Work required -
Please restate the entries below word for word, leaving out any pictures.

+++ Exercise input

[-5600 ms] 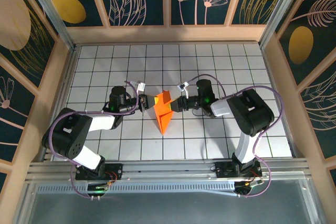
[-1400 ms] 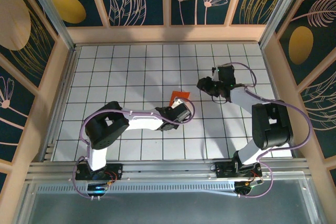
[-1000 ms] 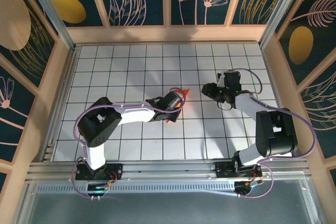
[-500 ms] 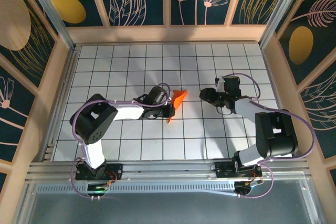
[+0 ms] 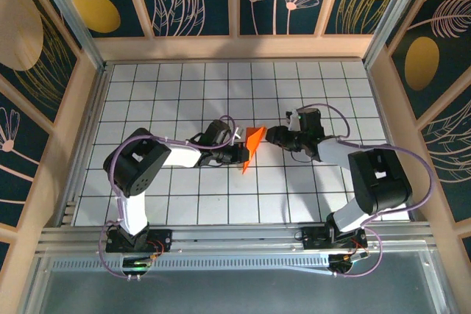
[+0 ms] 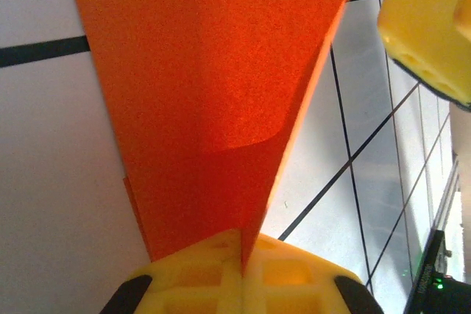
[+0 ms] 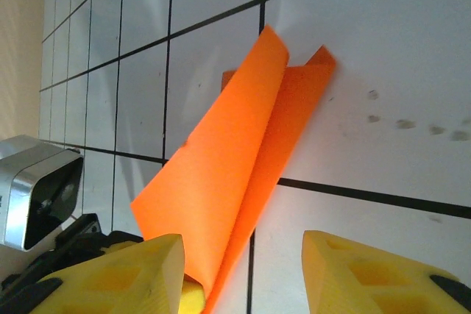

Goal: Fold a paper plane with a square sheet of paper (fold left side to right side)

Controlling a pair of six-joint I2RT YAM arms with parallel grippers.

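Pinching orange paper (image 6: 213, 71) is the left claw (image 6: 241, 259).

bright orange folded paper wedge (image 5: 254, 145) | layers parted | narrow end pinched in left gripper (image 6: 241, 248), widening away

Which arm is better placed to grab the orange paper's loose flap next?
Right, probably: the right tool stands open and empty beside the folded paper, while the left tool is shut on it and busy holding it.

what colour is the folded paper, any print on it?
The folded paper is plain bright orange, no print; clearest in the left wrist view.
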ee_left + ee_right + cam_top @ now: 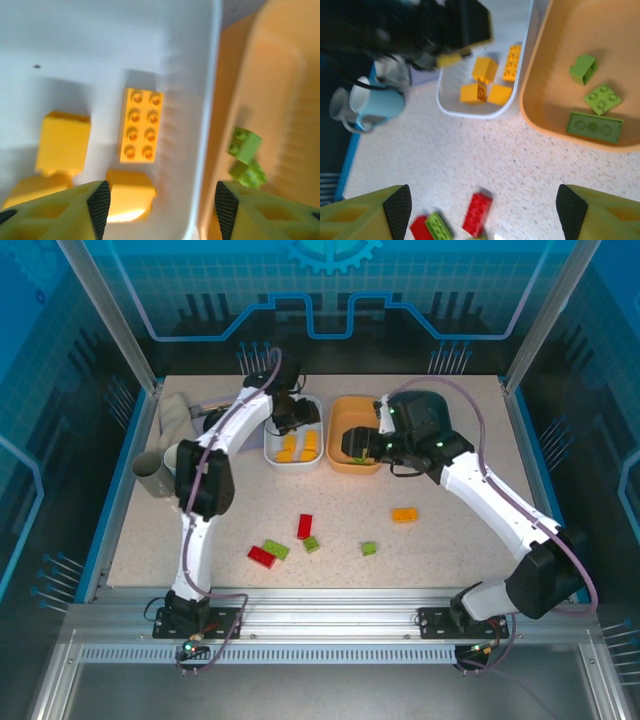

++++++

Response box -
[-5600 ms] 
[-1400 ms] 
[-1000 ms] 
[-500 ms] 
[+0 ms] 
[+0 ms] 
[+0 ms] 

Goal: Fold a paper plane with a square sheet of paper (fold left side to right side)

Controlling a pair of six-joint I2RT YAM arms with parallel grippers.

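Pinching orange paper (image 6: 213, 71) is the left claw (image 6: 241, 259).

bright orange folded paper wedge (image 5: 254, 145) | layers parted | narrow end pinched in left gripper (image 6: 241, 248), widening away

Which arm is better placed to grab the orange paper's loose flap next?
Right, probably: the right tool stands open and empty beside the folded paper, while the left tool is shut on it and busy holding it.

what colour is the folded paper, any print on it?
The folded paper is plain bright orange, no print; clearest in the left wrist view.
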ee_left + ee_right + cam_top @ now: 

No more work remains in this exercise.